Your whole answer should be the number of lines in the material below that include the word "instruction".
>>
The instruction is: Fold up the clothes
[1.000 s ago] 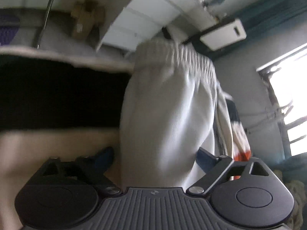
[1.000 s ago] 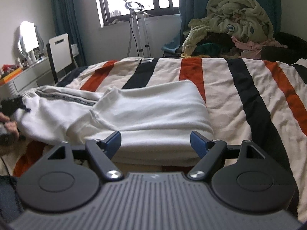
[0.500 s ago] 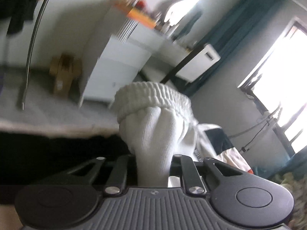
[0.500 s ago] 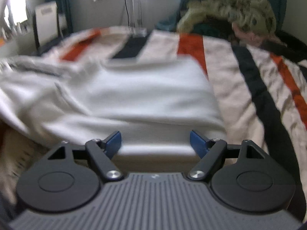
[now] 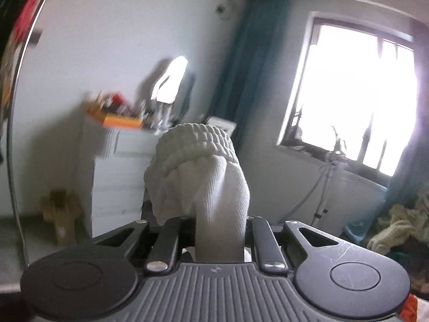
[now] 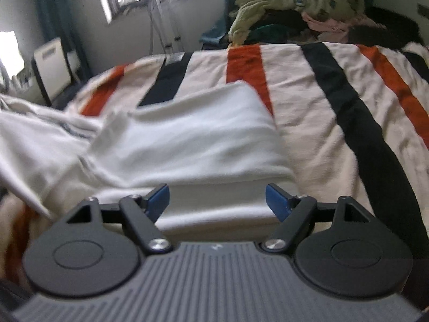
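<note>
A white knit garment lies partly folded on the striped bed; its folded body is in the middle of the right wrist view and loose cloth trails off to the left. My left gripper is shut on the garment's ribbed cuff, which bunches up above the jaws, lifted clear of the bed. My right gripper is open and empty, its blue pads just above the near edge of the folded body.
A heap of unfolded clothes sits at the far end of the bed. A white dresser with clutter, a mirror, a window and a stand line the room's walls.
My left gripper closed on the garment's ribbed cuff and lifted it, tilting up from the bed toward the wall and window. My right gripper stayed open and moved slightly nearer the folded body.
</note>
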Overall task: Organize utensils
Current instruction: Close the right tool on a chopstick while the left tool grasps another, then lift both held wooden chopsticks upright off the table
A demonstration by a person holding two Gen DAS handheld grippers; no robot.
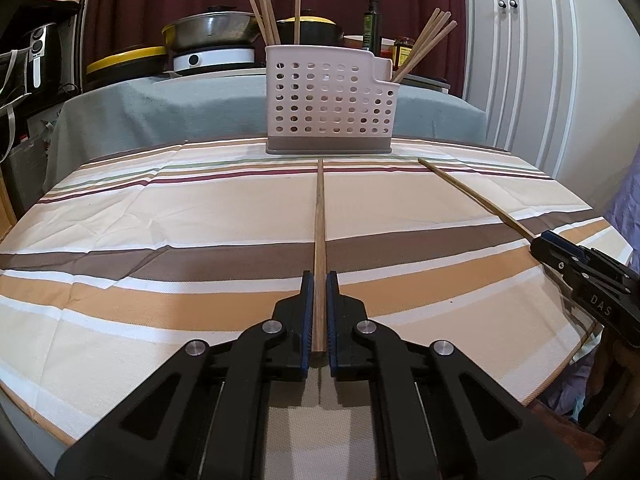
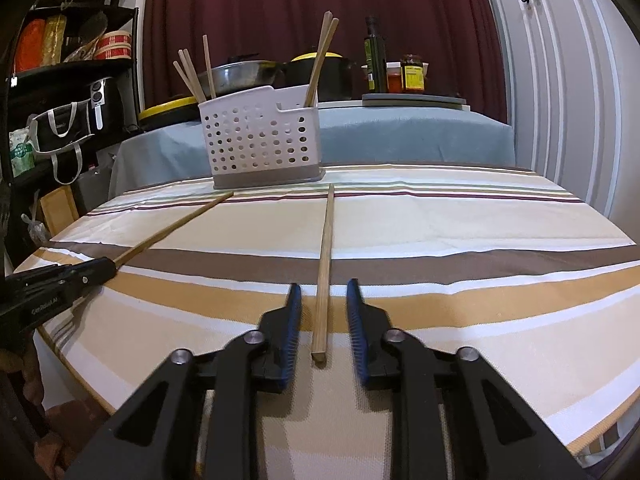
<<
EXERCISE ANSWER =
2